**What you are asked to do:**
Return the data. Every word must match.

**Data section:**
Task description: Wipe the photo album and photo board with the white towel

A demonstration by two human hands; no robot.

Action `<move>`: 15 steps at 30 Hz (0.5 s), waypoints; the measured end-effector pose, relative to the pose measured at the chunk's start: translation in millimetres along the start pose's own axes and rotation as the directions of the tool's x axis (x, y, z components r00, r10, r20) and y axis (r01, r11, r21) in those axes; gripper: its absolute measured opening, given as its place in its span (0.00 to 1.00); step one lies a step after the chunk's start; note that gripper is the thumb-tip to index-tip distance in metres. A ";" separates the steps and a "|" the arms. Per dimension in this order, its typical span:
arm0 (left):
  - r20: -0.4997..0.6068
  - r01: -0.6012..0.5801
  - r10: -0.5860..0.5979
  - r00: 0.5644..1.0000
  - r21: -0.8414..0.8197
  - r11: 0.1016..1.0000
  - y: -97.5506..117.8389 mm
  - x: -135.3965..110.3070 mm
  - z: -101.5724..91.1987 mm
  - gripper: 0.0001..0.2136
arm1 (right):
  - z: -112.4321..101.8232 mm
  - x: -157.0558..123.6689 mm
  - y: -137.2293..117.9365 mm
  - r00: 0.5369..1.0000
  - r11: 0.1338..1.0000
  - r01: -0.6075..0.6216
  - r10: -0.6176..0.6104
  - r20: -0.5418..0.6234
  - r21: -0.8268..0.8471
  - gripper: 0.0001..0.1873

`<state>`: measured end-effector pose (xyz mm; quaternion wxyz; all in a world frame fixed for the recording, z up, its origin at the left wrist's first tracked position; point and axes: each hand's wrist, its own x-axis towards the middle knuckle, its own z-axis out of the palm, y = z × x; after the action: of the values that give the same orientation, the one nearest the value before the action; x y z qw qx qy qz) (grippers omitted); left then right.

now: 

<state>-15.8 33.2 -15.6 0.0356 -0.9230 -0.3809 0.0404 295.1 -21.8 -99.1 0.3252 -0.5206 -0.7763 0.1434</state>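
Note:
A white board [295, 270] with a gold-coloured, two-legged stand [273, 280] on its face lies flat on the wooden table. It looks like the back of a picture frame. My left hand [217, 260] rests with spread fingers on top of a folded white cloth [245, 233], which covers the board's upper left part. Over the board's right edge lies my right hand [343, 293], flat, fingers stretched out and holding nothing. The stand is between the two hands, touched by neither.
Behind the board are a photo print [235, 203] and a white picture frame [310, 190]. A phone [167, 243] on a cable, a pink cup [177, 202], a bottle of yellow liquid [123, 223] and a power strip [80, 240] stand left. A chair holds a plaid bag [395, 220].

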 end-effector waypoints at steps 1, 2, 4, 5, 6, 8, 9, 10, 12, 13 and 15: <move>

**Written reply:**
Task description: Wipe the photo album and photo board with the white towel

A demonstration by two human hands; no robot.

Action `<move>`: 15 steps at 30 Hz (0.5 s), waypoints; the measured end-effector pose, relative to the pose measured at the chunk's start: translation in millimetres along the start pose's own axes and rotation as the directions of the tool's x axis (x, y, z components r00, r10, r20) and y axis (r01, r11, r21) in those axes; gripper: its absolute measured opening, given as its place in its span (0.00 to 1.00); step one lies a step after the chunk's start; note that gripper is the thumb-tip to index-tip distance in metres. A ";" separates the steps and a "|" the arms. Per dimension in this order, its typical span:
arm0 (left):
  - r20: -0.4997..0.6068
  - r01: -0.6012..0.5801
  - r10: -0.5860..0.5979
  - r00: 0.5644..1.0000
  - r21: -0.8414..0.8197
  - r11: 0.1016..1.0000
  - y: -97.5506..117.8389 mm
  - x: -135.3965..110.3070 mm
  - z: -101.5724..91.1987 mm
  - gripper: 0.0001..0.2136
arm1 (right):
  - z: -112.4321..101.8232 mm
  - x: -157.0558..123.6689 mm
  - y: -137.2293..117.9365 mm
  - r00: 0.5369..1.0000
  - r11: 0.1338..1.0000
  - r01: -0.6075..0.6216
  - r10: -0.6176..0.6104
  - r20: -0.5418..0.6234
  - r21: -0.8268..0.8471
  - gripper: 0.0001..0.1873

`<state>`: measured end-effector pose (xyz mm; quaternion wxyz; all in a world frame fixed for the recording, z up, its origin at the left wrist's first tracked position; point and axes: each hand's wrist, its own x-axis towards the middle knuckle, its own z-axis out of the palm, y = z × x; after the action: of the values that give the same orientation, the one nearest the value before the action; x y z qw qx qy qz) (grippers omitted); left then right.

now: 

<state>-15.8 33.2 -15.6 0.0356 -0.9230 -0.3809 0.0404 295.1 -21.8 -99.1 0.3252 -0.5206 -0.7763 0.1434</state>
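Note:
A white board [295, 270] with a gold-coloured, two-legged stand [273, 280] on its face lies flat on the wooden table. It looks like the back of a picture frame. My left hand [217, 260] rests with spread fingers on top of a folded white cloth [245, 233], which covers the board's upper left part. Over the board's right edge lies my right hand [343, 293], flat, fingers stretched out and holding nothing. The stand is between the two hands, touched by neither.
Behind the board are a photo print [235, 203] and a white picture frame [310, 190]. A phone [167, 243] on a cable, a pink cup [177, 202], a bottle of yellow liquid [123, 223] and a power strip [80, 240] stand left. A chair holds a plaid bag [395, 220].
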
 end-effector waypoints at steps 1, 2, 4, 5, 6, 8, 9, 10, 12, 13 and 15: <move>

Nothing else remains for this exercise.